I wanted to tell you that you’re in my thoughts and just in case you believe that I forgot, I haven’t, not even in a slight way. I hope I find you exactly as I left you, lazing in the sun out by my driveway; remember that’s where we first met on that slight curb? I was walking home from school, and I found you lying in a pool of your own bright blood; battered and bruised like you’d starred in a dog’s remake of Fight Club.

The first few moments, we literally had a Mexican stand-off. I took a few steps to bandage your wounds and you almost snapped my hand off with a rough bite. So much for love at first sight, with that aggression. But thank you for teaching me that love is rarely about first impressions, that there’s always so much more to discover to a person than your worst perceptions. I live my life by that lesson today.

Remember our late night conversations, at odd hours? Of 16-year-old quips, relationships gone sour and all the pain? I poured my heart out into your glass over and over again and you downed it all without a complaint, even though my words required significant strain from you to know them. I remember when I needed an audience for my first ever poem, I turned to you; I know you didn’t understand shit but you listened like it meant the world to you. I mean, you didn’t have to care, right? You could have chased squirrels, licked your own butt, or whatever it is that dogs do in their spare time. But I guess the quiver in my voice told you what it meant to me. Now that it occurs to me; it is so easy to fall in love with a person who yearns to listen, without waiting for their turn to speak. The world needs more like you. But they don’t make any more like you.

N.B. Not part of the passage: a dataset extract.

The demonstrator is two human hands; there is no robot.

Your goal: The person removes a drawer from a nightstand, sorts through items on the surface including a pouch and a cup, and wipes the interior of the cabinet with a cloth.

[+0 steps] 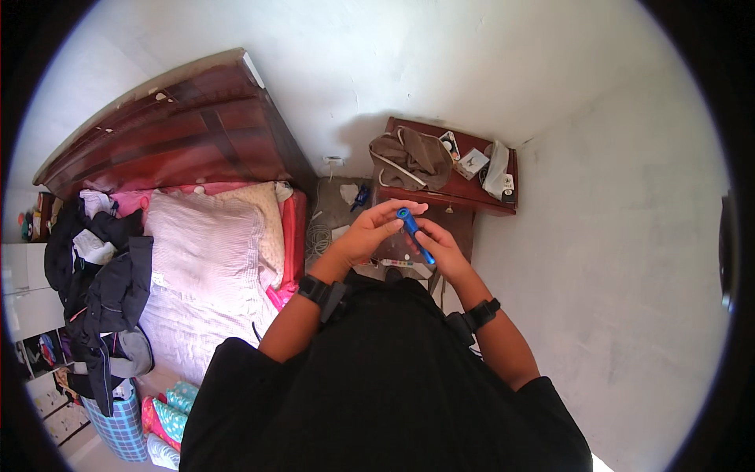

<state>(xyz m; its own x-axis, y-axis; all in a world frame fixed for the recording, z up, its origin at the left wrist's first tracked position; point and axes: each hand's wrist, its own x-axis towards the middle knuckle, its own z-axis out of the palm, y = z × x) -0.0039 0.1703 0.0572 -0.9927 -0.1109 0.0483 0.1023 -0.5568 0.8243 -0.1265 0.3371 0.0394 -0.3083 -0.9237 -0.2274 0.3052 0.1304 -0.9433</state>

You know what else hurts me too? You know so much about me and I know so little about you. I never asked if you craved attention which is pure and undivided. Never asked if you dated any bitches too, just like I did. Never knew about the incitement behind those facial scars. Never asked about the excitement within your playful barks. Never asked if your favorite song was Snow Patrol’s Chasing Cars, I just assumed you’d like it because the title sounded like an amazing part. So I sang it whenever we sat in the dark, lying on our backs and gazing at the stars.

The first time I had to say goodbye, I let you in for the night at the risk of being roasted alive by my parents. I tried to tell you what was apparent; why I was going to be a ghost for a while because my father was posted, so I’d spend most of my time setting house in a new area. How could I explain that all this was going to get progressively scarier and that distance turns the most balanced of us into obscure, edgy variants? How could I tell you that the family coming in our place, were pure vegetarians?

I was away for three long months, and then I came back just for two days. And as soon as I stepped near my old house and unlatched those two gates, it was like falling in love with your cute face all over again. If you were a person, your insults wouldn’t have been misplaced. You could’ve picked a bone with me and called me a disgrace, for abandoning and leaving you all alone in this place, but here you were, whimpering and jumping in our makeshift embrace, that familiar frame still full of so warmth. Tail wagging like a windmill caught in the midst of a shit storm. How could you forgive this easily? I wouldn’t have forgiven me.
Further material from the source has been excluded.